Last week a man in China stabbed 22 children at a school. Jim Jones poisoned hundreds of kids with Kool-Aid. Kids in Africa murder with machetes. Do a search for the Bath, Michigan explosion/school murders.
  The SICK/POSSESSED will find a way, folks. It doesn't have to be firearms.
 If ONE teacher had been armed, maybe 15 or more kids might have been saved...
 Bill


----------



## druggistnut (Dec 14, 2012)

This has caused me to be mentally fatigued today. I almost got sick.
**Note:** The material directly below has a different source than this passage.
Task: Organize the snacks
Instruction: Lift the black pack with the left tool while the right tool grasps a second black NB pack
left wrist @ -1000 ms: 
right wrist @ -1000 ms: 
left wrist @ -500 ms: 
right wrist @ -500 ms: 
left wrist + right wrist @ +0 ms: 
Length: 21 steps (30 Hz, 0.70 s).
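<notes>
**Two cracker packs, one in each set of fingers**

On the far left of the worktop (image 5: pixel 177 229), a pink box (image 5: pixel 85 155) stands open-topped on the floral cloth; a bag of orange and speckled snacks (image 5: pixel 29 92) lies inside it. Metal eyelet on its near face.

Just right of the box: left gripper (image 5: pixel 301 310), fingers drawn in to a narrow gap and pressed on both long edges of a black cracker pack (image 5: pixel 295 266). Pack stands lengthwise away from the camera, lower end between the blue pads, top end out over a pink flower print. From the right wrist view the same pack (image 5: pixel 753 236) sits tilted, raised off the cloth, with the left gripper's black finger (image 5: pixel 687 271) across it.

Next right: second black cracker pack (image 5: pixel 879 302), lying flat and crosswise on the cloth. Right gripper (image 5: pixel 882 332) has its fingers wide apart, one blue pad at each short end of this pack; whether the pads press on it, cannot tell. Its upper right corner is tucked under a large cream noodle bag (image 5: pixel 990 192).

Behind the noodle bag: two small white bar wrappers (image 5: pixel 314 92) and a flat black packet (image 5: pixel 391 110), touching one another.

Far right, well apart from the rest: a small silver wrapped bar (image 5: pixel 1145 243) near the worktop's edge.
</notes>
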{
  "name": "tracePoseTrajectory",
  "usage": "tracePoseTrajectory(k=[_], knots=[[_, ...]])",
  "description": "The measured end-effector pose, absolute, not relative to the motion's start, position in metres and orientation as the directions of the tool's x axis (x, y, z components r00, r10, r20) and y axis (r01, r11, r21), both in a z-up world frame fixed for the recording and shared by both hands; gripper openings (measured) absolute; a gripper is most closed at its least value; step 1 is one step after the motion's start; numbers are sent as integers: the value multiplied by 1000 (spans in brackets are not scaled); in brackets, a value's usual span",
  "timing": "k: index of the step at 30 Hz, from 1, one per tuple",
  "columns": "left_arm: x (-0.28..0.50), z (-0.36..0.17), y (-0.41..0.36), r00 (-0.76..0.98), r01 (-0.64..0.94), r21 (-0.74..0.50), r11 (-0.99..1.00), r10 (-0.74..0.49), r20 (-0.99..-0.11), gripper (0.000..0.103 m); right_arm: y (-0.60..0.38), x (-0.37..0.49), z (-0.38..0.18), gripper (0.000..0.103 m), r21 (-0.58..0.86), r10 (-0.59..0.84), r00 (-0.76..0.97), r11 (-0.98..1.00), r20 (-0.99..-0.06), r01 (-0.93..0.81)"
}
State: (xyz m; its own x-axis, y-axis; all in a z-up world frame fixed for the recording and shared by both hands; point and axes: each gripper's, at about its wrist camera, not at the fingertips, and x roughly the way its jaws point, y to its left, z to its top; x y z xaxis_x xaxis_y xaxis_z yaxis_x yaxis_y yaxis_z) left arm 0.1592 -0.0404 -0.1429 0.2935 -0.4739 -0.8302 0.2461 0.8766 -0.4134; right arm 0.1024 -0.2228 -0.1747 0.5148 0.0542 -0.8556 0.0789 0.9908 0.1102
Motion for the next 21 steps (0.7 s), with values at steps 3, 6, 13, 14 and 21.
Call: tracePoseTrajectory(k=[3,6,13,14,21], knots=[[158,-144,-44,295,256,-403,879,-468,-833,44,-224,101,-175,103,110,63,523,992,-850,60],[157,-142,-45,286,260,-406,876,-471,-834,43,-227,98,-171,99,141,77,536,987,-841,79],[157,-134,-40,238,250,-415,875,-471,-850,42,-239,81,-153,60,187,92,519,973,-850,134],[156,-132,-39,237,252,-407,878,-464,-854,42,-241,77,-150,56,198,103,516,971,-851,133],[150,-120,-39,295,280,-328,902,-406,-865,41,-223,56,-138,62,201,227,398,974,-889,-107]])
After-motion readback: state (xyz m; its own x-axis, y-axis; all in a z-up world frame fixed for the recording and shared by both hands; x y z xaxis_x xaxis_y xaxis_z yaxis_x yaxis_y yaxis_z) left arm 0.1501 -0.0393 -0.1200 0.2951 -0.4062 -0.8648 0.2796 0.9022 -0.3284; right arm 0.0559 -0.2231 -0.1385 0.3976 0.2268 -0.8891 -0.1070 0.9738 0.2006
I wept for those children and our confused, hurting world.
 Bill


----------



## hunting262 (Dec 14, 2012)

First it was the Colorado movie theater shooting and now some M*****F***** goes and kill 27 people at a school i mean he must be a huge puss if all he can do is kill kndergardners to 4th graders.


----------



## RICKJJ59W (Dec 14, 2012)

> ORIGINAL:  peejrey
> 
> My heart goes out to everyone effected from this tragedy in America..
> I just don't know what is wrong with the world...I just can't get it..


 
 Its  not the world it is "certain F#$%^ed up people" who make this horror happen. The world has nothing to do with it.


----------



## RICKJJ59W (Dec 14, 2012)

If I could push a button and get rid of every creep A hole person who is planing to kill or hurt people in the future or has done so and  is sitting in jail while we pay for the bums,they all would be dead now.I would hit that button with out a second thought. Freaking Nutcases.


----------



## capsoda (Dec 15, 2012)

Amen brother.


----------



## andy volkerts (Dec 15, 2012)

[] You got that frickin right Rick!!!! I will help push the button.......


----------



## Penn Digger (Dec 15, 2012)

I heard a little blurb on somebody's radio yesterday about a shooting, didn't really catch what happened.  Got home from work and the wife turned on the television.  When I heard Newtown, CT I thought OMG!  My college room mate lives there, have been there many times.  There was a forum member (MaKenzie?) a while back from there as well.  I even went up there and dug at her house a couple years back.  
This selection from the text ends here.